**Material for this exercise**
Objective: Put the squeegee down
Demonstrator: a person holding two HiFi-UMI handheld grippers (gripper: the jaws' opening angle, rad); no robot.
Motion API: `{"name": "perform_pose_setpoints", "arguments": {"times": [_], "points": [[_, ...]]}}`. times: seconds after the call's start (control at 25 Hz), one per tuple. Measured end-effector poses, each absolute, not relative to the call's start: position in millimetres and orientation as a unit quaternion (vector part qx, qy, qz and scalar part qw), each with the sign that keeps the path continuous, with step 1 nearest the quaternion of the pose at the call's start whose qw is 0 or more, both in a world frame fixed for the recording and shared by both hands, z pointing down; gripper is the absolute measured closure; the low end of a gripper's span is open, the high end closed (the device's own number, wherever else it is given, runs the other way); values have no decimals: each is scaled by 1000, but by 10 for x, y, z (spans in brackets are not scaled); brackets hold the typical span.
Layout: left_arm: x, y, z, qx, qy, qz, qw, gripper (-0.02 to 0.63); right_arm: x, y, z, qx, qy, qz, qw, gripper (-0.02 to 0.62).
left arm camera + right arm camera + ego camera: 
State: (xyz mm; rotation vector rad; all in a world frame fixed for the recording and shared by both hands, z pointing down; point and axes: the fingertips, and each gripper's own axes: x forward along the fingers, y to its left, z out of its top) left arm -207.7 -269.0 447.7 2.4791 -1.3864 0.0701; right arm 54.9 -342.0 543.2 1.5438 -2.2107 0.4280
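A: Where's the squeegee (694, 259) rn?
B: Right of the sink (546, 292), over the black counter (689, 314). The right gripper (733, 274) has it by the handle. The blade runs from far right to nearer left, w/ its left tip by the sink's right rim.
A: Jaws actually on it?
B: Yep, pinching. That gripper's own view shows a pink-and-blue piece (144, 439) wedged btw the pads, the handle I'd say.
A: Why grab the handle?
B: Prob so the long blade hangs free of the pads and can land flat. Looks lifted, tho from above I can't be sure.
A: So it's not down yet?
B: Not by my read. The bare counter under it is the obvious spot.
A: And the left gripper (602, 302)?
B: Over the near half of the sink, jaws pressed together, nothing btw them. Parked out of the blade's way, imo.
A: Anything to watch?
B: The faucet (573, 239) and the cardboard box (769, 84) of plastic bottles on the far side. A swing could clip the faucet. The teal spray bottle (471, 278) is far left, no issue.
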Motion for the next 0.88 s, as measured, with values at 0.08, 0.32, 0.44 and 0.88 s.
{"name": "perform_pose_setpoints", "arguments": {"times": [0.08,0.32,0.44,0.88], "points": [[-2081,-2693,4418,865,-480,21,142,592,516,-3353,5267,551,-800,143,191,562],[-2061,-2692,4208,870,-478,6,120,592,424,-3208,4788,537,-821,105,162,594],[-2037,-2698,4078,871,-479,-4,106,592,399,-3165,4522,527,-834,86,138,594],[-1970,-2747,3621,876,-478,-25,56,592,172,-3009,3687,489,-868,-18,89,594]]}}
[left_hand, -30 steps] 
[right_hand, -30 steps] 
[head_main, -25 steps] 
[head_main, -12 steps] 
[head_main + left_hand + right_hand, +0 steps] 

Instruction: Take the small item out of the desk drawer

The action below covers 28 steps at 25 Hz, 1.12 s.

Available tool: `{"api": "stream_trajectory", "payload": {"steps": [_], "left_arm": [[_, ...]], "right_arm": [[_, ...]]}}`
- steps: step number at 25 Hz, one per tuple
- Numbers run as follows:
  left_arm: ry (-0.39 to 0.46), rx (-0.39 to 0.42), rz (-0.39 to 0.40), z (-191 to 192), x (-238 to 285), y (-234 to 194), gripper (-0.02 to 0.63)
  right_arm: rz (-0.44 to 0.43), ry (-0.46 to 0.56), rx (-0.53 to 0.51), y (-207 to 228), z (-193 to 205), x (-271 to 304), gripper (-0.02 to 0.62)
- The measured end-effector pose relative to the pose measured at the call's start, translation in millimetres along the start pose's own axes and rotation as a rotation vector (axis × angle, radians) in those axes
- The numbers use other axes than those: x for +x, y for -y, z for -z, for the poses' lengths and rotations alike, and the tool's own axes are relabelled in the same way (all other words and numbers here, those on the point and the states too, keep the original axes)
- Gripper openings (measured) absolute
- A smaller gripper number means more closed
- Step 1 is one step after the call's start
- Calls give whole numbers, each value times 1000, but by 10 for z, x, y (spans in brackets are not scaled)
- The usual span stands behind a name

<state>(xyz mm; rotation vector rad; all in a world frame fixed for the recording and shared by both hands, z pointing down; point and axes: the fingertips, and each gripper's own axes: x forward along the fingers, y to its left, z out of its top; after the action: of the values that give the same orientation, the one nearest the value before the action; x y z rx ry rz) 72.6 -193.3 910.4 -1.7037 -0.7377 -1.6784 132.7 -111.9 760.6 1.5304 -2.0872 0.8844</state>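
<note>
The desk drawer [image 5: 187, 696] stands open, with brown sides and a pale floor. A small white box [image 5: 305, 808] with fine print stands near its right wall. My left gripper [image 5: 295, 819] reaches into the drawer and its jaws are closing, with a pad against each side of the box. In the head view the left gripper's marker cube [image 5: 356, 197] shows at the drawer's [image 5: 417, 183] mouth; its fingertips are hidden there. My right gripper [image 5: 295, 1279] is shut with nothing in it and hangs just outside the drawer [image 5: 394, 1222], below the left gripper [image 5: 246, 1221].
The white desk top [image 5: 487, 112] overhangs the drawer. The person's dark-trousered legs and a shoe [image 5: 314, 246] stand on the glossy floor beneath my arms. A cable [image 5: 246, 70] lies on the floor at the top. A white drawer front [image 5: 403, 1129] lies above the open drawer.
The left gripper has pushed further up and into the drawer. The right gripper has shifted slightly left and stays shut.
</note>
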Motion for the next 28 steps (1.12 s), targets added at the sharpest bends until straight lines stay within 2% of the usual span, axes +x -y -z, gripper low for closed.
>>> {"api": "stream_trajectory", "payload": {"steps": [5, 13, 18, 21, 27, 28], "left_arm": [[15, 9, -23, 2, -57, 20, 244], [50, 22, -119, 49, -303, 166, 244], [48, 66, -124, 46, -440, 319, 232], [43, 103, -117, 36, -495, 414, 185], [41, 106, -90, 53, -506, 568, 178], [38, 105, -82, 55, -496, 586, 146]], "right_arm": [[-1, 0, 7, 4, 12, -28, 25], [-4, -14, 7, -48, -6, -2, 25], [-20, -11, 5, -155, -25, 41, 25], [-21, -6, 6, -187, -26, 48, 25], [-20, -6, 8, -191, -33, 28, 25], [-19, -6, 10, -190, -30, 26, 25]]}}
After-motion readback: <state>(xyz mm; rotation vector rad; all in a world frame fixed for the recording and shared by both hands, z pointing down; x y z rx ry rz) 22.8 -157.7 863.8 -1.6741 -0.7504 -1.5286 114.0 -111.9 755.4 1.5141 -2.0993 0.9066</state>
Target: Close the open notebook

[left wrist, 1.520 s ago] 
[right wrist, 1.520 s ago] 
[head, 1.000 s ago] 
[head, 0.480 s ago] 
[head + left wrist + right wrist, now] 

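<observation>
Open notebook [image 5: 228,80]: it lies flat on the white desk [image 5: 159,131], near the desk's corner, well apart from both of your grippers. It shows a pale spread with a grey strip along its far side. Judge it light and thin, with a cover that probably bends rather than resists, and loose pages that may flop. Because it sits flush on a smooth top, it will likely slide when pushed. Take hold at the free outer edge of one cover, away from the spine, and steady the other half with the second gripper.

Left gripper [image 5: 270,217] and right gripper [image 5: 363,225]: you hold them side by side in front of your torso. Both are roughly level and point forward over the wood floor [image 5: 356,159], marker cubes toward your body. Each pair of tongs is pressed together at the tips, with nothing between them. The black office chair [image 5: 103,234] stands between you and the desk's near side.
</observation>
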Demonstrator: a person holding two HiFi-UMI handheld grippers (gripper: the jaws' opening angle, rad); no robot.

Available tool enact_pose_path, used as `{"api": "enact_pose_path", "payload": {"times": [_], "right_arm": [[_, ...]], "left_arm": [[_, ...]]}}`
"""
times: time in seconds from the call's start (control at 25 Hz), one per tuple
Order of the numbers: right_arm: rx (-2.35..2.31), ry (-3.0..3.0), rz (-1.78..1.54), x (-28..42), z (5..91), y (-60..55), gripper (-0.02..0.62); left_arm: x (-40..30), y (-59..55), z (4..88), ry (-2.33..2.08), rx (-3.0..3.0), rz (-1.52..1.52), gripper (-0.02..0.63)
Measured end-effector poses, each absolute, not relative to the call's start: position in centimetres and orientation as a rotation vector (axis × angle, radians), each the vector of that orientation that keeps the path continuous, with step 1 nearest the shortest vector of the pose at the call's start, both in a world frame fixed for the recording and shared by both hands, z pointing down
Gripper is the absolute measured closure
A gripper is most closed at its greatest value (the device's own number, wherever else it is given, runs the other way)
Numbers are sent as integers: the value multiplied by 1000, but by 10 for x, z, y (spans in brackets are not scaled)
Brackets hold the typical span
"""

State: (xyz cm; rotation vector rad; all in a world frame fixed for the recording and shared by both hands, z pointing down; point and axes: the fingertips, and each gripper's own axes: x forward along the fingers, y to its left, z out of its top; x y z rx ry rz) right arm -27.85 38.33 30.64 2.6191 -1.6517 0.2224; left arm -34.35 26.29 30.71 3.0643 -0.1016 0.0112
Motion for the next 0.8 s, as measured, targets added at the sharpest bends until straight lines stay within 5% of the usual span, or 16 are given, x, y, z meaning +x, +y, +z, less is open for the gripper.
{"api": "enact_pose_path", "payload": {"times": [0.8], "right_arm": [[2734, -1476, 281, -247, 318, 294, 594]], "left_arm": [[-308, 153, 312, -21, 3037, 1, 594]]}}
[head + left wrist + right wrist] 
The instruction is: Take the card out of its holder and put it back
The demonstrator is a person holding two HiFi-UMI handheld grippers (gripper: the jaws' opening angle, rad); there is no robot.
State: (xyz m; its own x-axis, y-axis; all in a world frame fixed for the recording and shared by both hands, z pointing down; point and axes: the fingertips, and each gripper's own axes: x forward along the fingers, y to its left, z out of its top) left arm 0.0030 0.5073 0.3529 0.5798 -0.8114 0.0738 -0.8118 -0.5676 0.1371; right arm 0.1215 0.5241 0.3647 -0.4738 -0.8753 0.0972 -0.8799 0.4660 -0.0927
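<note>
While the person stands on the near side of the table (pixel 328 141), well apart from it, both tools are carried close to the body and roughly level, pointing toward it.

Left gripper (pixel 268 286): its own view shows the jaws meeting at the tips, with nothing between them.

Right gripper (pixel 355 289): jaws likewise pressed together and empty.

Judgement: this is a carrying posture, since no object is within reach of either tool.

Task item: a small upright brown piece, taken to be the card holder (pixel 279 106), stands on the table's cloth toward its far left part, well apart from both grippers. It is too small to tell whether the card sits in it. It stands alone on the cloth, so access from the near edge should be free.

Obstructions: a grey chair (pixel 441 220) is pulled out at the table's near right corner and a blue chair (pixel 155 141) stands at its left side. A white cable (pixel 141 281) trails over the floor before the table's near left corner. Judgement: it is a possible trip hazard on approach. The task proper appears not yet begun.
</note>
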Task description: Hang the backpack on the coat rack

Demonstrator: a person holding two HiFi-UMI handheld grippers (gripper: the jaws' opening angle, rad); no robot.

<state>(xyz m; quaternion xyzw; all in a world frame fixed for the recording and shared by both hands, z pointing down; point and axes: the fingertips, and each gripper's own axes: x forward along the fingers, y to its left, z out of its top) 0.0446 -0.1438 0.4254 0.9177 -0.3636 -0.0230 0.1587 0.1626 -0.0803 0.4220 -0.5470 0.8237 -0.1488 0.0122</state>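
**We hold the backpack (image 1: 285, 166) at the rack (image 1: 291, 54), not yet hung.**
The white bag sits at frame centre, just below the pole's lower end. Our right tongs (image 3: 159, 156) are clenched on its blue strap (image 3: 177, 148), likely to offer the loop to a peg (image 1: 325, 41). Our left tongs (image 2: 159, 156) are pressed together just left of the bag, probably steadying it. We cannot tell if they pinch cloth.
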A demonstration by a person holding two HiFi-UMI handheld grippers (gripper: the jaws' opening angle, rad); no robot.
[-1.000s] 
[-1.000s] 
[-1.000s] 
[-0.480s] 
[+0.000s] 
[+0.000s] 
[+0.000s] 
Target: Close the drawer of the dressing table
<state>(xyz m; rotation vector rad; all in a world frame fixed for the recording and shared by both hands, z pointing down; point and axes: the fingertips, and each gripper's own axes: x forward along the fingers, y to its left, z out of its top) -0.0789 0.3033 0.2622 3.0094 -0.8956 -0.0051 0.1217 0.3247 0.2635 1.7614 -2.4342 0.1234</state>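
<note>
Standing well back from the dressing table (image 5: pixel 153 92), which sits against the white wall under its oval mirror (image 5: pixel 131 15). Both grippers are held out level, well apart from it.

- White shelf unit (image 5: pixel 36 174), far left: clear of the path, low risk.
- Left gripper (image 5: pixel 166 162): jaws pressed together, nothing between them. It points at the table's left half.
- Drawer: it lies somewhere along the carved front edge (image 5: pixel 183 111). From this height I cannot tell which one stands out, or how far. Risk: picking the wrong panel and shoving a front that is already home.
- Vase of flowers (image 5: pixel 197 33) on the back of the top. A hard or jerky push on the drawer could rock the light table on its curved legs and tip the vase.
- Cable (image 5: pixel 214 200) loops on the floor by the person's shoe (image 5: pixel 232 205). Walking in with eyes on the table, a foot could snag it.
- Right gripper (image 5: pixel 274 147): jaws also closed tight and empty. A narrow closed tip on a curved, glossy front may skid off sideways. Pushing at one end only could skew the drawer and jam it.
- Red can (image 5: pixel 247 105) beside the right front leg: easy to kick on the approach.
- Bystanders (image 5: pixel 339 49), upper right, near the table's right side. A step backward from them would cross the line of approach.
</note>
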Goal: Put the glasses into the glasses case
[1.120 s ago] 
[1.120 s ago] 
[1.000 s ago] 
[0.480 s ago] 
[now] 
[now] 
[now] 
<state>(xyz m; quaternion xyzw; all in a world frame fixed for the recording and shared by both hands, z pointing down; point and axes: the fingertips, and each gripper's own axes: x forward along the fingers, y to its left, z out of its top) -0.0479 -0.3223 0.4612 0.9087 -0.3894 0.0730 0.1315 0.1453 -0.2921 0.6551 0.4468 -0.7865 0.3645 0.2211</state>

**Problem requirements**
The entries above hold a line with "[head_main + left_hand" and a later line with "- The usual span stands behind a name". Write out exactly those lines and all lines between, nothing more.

**Output of the task**
[head_main + left_hand + right_hand, +0 steps] 

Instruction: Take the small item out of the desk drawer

The action below covers 28 steps at 25 Hz, 1.12 s.

Available tool: `{"api": "stream_trajectory", "payload": {"steps": [_], "left_arm": [[_, ...]], "right_arm": [[_, ...]]}}`
- steps: step number at 25 Hz, one per tuple
- Numbers run as follows:
  left_arm: ry (-0.39 to 0.46), rx (-0.39 to 0.42), rz (-0.39 to 0.40), z (-191 to 192), x (-238 to 285), y (-234 to 194), gripper (-0.02 to 0.63)
  right_arm: rz (-0.44 to 0.43), ry (-0.46 to 0.56), rx (-0.53 to 0.51), y (-207 to 228), z (-193 to 205), x (-271 to 304), gripper (-0.02 to 0.62)
- The measured end-effector pose relative to the pose measured at the call's start, translation in millimetres along the start pose's own axes and rotation as a rotation vector (axis × angle, radians) in those axes
- The numbers use other axes than those: x for +x, y for -y, z for -z, for the poses' lengths and rotations alike, and the tool's own axes are relabelled in the same way (all other words and numbers here, those on the point and the states too, keep the original axes)
- Gripper openings (measured) absolute
- A smaller gripper number means more closed
- Step 1 is one step after the call's start
- Calls give whole numbers, each value times 1000, but by 10 for z, x, y (spans in brackets are not scaled)
- The usual span stands behind a name

The work on the exercise is done.